Within the data below, find the string "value" and return each line where it occurs.

(Saved entries)
__________
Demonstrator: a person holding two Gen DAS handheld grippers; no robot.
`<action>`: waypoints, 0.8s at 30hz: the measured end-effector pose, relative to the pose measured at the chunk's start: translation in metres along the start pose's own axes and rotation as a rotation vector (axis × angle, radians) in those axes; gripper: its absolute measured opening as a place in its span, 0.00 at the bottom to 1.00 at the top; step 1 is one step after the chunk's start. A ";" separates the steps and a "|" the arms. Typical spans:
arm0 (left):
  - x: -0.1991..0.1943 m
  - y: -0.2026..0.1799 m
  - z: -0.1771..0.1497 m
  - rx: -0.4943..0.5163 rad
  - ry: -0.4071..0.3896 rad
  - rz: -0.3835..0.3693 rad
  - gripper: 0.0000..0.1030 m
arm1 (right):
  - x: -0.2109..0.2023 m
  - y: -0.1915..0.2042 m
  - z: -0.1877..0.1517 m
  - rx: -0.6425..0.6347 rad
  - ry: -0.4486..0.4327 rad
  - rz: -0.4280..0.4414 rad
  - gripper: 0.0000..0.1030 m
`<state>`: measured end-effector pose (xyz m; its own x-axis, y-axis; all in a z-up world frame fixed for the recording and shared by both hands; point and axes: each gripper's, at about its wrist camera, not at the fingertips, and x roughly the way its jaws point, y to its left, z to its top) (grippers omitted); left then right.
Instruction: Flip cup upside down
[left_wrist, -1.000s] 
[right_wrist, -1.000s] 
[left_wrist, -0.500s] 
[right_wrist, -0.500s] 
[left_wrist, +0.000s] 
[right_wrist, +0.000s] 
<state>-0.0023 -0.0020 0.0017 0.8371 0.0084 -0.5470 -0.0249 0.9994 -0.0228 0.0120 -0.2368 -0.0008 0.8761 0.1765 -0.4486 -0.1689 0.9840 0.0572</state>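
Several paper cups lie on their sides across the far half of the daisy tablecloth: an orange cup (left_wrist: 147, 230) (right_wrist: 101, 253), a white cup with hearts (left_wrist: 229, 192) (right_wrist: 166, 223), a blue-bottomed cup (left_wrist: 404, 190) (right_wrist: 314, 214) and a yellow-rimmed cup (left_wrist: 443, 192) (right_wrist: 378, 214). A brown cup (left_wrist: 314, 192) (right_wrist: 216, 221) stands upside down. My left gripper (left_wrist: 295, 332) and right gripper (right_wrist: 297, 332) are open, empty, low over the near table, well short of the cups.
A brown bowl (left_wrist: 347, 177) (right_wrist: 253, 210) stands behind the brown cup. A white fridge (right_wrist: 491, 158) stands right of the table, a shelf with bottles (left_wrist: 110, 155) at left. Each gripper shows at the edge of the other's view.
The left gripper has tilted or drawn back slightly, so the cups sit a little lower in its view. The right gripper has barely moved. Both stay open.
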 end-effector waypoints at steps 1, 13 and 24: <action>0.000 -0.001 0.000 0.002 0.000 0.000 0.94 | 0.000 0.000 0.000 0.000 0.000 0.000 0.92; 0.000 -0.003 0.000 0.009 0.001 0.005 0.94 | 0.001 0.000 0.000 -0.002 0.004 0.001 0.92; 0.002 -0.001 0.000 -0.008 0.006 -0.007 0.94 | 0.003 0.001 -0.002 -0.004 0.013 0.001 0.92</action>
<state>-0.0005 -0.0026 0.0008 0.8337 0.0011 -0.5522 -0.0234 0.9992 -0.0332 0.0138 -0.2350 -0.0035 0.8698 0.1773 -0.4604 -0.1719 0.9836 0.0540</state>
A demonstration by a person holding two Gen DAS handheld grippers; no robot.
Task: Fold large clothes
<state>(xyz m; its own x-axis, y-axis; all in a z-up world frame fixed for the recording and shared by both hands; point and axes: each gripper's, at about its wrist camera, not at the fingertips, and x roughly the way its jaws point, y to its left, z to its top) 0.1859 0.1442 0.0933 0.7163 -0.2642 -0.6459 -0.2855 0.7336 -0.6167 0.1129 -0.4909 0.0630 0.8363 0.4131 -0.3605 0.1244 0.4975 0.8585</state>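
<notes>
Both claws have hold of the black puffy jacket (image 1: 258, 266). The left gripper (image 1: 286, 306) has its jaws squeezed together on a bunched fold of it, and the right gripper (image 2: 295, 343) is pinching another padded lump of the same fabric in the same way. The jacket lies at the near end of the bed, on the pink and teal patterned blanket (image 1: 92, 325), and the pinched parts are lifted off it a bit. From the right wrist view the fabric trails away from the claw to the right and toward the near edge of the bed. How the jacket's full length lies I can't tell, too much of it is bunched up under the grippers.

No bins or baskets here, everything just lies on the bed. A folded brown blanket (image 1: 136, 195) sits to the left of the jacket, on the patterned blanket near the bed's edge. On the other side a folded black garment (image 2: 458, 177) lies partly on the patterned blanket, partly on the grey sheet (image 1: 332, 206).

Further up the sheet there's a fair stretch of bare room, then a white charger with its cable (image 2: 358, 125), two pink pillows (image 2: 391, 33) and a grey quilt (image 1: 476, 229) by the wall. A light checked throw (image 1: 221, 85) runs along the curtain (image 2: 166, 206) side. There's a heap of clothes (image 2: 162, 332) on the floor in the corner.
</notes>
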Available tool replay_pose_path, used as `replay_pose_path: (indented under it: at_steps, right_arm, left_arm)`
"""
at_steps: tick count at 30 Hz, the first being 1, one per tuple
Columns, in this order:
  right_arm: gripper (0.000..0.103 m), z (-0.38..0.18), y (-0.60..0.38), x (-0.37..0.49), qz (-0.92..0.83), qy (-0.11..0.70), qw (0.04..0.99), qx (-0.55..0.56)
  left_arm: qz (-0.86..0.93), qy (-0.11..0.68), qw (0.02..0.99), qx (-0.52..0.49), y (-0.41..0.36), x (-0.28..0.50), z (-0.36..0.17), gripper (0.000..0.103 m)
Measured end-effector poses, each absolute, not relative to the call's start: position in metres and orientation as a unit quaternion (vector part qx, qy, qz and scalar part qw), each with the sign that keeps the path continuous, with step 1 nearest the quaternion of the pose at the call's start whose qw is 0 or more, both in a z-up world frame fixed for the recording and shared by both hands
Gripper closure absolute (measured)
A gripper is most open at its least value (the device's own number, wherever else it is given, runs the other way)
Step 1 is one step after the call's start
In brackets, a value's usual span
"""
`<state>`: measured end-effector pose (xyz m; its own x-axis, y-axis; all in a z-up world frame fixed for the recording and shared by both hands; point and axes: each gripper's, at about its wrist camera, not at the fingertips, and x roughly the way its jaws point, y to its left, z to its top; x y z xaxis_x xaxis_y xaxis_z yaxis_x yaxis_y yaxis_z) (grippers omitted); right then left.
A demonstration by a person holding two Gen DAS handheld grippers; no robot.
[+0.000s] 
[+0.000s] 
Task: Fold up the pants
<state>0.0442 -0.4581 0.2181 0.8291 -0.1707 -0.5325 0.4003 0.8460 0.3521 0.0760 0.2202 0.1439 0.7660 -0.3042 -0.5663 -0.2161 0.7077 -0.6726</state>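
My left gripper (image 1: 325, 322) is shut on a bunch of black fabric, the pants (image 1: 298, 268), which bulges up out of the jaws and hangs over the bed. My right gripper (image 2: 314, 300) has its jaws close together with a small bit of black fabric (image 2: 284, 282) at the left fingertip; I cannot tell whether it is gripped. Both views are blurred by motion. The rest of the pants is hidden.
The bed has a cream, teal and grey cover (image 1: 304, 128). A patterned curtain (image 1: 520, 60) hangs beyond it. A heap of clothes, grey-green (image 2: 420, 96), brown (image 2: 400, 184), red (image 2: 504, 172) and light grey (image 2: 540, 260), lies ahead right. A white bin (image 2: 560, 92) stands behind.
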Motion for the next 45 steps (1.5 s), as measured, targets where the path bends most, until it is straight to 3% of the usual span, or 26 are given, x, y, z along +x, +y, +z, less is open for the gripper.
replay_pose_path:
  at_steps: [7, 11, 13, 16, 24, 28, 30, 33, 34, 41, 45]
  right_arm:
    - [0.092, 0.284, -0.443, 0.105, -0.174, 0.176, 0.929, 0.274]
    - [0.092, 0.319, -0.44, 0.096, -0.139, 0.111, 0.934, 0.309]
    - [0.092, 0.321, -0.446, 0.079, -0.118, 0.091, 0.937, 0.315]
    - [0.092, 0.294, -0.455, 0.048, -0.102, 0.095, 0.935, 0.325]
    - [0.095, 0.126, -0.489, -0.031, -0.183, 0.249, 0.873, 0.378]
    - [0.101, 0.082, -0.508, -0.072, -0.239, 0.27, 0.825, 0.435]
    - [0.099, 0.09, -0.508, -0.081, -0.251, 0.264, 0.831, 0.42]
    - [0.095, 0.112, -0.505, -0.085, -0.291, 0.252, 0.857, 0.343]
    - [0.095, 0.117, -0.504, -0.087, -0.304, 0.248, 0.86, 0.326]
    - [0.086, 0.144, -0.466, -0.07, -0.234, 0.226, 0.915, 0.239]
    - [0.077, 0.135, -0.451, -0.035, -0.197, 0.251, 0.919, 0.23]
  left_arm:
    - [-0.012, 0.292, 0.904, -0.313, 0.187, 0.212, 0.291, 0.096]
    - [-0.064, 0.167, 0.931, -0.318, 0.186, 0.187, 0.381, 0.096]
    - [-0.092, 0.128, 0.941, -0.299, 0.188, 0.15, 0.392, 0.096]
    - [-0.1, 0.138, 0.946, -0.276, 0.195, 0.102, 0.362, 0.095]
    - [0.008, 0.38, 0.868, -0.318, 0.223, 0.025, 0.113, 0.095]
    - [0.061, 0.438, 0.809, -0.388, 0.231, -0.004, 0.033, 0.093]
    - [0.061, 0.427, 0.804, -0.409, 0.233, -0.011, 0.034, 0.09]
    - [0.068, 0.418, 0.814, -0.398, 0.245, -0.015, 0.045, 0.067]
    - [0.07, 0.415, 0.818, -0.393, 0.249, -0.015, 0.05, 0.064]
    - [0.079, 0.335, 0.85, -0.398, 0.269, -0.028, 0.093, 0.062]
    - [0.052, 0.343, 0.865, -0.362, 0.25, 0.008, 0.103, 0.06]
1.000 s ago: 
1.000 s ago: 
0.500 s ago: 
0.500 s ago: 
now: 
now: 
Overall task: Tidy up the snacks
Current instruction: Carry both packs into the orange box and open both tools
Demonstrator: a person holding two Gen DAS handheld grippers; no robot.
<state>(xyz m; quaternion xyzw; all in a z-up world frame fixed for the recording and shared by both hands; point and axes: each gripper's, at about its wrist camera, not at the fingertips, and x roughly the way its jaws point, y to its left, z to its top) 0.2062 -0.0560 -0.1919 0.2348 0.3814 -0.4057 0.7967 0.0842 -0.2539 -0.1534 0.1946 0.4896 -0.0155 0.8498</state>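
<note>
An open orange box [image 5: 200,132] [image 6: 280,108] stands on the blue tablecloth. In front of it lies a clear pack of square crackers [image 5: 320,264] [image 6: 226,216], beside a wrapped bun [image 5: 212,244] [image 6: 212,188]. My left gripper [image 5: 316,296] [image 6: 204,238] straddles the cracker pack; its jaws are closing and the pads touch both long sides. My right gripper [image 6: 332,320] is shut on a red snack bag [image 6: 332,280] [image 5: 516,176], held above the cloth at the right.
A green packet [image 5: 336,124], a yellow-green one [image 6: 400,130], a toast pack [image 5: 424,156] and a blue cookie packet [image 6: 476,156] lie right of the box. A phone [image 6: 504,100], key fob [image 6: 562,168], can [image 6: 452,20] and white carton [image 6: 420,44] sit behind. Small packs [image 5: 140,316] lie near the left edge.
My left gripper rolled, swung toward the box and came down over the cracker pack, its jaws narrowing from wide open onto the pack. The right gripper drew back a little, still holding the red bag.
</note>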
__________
▶ _COMPLETED EXERCISE_
A gripper is most open at its least value (the device's own number, wherever else it is given, runs the other way)
In brackets, a value's usual span

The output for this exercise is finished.